Il s’utilise également en traitement de semences ou en inoculation de plants maraîchers.
Sabine Huet

(1) Aérobie : en présence d’oxygène
(2) Contrairement au stress biotique déclenché par des organismes vivants (animaux, insectes, champignons et bactéries pathogènes…), le stress abiotique résulte de facteurs physiques et chimiques (température, sécheresse, inondations, salinité, gestions agronomiques, machines…).

 

Pour réussir le TCO, il faut disposer d’un compost « bio complet », c’est-à-dire comprenant l’ensemble des micro-organismes. Le compost doit présenter un bon équilibre entre les matières vertes azotées et les matières carbonées et avoir été fabriqué en milieu aérobie. « L’idéal est un compost riche en champignons, qui a une bonne odeur de sous-bois, issu d’un mélange de végétaux, de déjections animales avec des vers rouges de lombricompostage qui aèrent bien le tas », précise Jean-Charles Devilliers.

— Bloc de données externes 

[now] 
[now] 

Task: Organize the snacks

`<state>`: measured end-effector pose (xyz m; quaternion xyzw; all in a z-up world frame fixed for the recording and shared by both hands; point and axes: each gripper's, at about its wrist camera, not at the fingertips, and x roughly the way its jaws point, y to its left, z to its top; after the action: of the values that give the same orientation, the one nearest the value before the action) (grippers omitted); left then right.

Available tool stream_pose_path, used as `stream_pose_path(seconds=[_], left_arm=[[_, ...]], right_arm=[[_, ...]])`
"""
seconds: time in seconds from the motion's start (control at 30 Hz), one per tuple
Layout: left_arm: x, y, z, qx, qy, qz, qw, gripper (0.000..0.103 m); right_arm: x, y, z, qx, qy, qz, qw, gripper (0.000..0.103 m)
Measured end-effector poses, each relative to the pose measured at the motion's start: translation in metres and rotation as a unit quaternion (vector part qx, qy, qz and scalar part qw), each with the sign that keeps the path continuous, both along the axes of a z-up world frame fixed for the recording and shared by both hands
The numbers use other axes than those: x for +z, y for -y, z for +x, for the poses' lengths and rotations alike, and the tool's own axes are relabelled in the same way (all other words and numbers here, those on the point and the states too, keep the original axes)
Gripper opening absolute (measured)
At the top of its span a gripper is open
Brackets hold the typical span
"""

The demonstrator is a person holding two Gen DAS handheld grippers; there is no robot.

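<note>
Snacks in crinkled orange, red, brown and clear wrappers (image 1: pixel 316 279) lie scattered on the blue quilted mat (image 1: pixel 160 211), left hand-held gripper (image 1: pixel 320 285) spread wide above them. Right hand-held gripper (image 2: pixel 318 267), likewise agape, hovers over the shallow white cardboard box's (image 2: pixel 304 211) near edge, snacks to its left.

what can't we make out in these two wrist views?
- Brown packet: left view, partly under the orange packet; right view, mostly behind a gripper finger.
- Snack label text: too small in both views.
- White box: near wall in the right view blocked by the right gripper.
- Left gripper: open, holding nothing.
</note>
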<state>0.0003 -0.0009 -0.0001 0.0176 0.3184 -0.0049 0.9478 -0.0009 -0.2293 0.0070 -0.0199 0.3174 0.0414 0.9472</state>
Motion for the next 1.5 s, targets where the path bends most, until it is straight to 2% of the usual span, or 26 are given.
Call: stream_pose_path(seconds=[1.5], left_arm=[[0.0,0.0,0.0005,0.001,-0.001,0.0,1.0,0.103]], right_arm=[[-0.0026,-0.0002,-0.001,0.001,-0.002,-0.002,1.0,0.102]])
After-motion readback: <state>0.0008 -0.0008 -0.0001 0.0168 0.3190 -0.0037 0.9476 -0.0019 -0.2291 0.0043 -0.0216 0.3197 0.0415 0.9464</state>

Un compost de qualité s’achète chez un maître composteur dans le réseau Composteur de France. » Comptez 20 kg à laisser infuser dans 1000 litres d’eau non chlorée (ou 1 kg pour 20 litres). Le liquide est maintenu en milieu aérobie avec une soufflante d’air et stabilisé à une température de 20 degrés à l’aide d’un thermoplongeur. On y ajoute 1/1000 de mélasse pour nourrir les bactéries et on brasse régulièrement le mélange pendant 24 heures. Inutile de filtrer la solution, l’ensemble des micro-organismes sera ainsi conservé. Pour obtenir un TCO à dominance fongique, plutôt utilisé en maraîchage et grandes cultures, des acides humiques et fulviques sont apportés dans le liquide. « On laisse infuser 36 heures pour que les champignons puissent se développer. » Si le TCO est à destination des prairies et des brassicacées, on préférera un thé « bactérien » obtenu par l’ajout d’orties, de pissenlits, de consoude ou de luzerne.